Exercise description: Your task is to count the lines of the records that contain "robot". Answer with the number and nothing else.

Extracted data:
+ + + + + + +
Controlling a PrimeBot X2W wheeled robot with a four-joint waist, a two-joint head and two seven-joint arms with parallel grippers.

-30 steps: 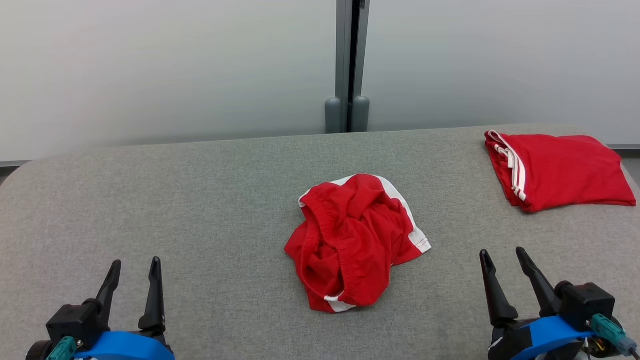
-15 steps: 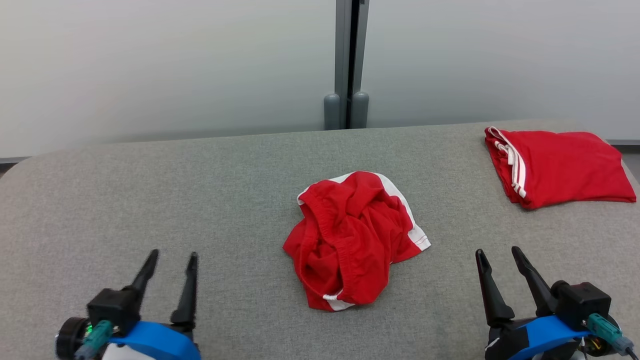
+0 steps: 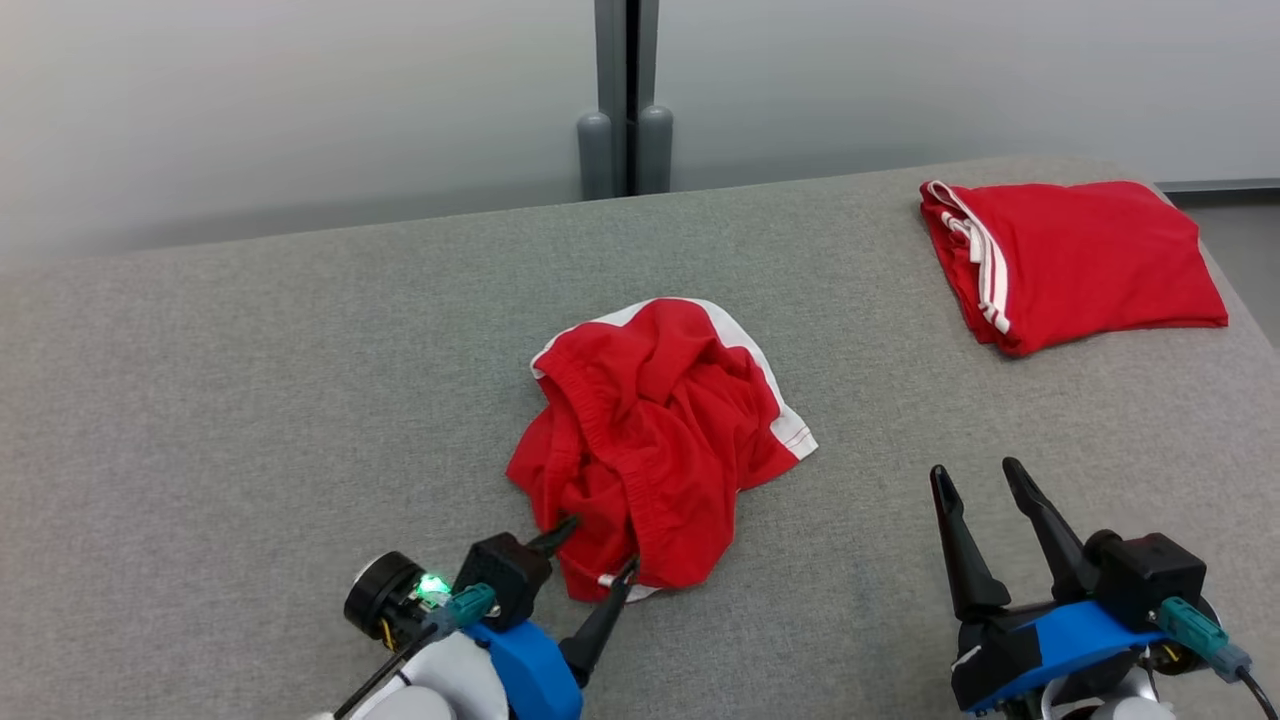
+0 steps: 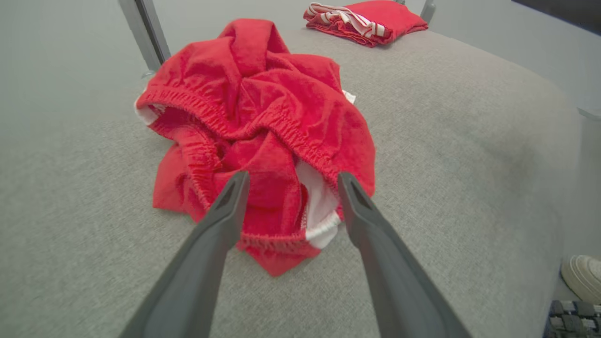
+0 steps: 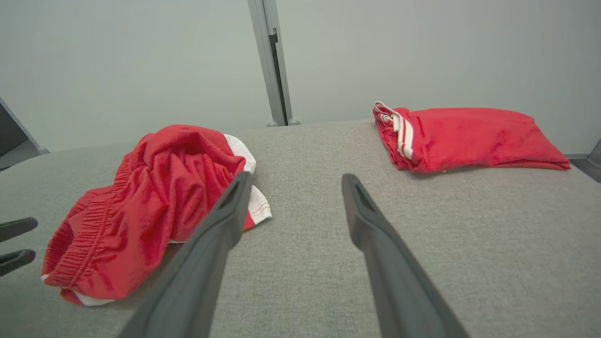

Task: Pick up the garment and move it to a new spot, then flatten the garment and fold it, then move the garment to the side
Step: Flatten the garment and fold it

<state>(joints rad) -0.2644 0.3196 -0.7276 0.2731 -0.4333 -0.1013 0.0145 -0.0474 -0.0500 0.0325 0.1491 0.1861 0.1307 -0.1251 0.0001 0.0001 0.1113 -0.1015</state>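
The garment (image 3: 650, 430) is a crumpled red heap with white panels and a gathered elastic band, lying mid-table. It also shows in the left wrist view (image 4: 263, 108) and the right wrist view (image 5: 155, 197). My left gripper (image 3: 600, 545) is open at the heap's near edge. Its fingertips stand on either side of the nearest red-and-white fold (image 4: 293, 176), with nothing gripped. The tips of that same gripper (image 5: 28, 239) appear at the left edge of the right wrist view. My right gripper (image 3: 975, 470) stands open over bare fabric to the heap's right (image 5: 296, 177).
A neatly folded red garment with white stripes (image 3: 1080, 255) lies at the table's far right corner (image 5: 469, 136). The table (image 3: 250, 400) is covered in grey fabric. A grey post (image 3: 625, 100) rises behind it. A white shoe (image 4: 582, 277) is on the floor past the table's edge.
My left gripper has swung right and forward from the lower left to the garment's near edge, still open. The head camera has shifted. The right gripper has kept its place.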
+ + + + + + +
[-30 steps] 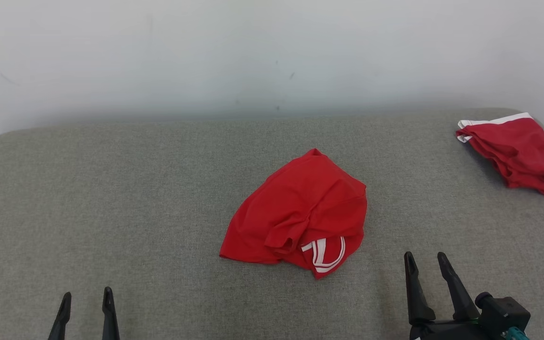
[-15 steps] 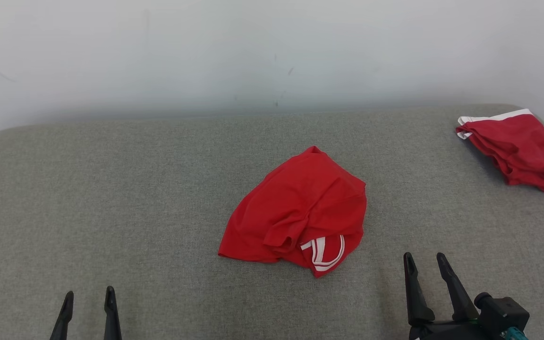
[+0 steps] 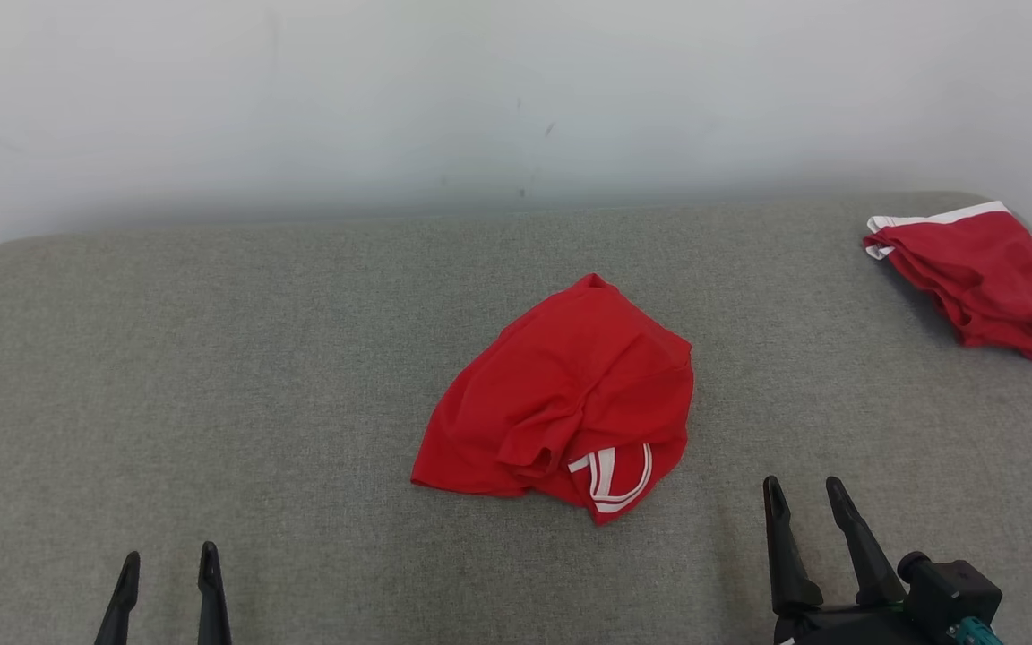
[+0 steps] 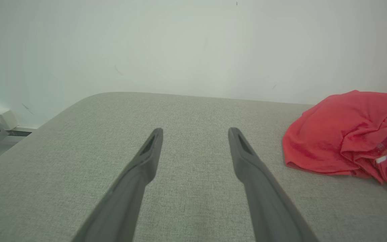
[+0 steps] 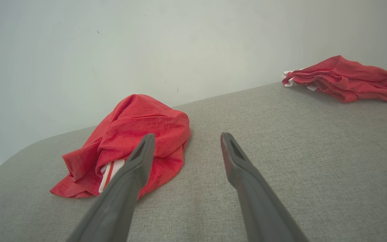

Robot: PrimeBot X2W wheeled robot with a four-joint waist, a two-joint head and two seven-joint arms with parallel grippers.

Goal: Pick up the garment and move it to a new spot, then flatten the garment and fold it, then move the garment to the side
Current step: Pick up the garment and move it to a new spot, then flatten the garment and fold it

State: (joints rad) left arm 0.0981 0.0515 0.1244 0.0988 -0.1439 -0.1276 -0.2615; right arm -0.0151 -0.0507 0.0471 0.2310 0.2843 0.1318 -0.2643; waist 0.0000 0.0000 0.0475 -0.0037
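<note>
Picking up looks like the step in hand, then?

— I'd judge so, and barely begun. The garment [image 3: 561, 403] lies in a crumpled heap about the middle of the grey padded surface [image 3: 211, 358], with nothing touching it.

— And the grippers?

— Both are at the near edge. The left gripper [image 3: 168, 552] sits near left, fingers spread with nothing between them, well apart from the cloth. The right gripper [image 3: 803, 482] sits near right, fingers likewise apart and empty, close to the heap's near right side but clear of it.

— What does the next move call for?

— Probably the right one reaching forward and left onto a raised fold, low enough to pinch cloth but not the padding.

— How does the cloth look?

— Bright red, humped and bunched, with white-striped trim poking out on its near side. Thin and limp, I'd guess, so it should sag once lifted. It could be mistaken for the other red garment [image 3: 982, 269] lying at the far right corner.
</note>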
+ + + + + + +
Exercise result: 2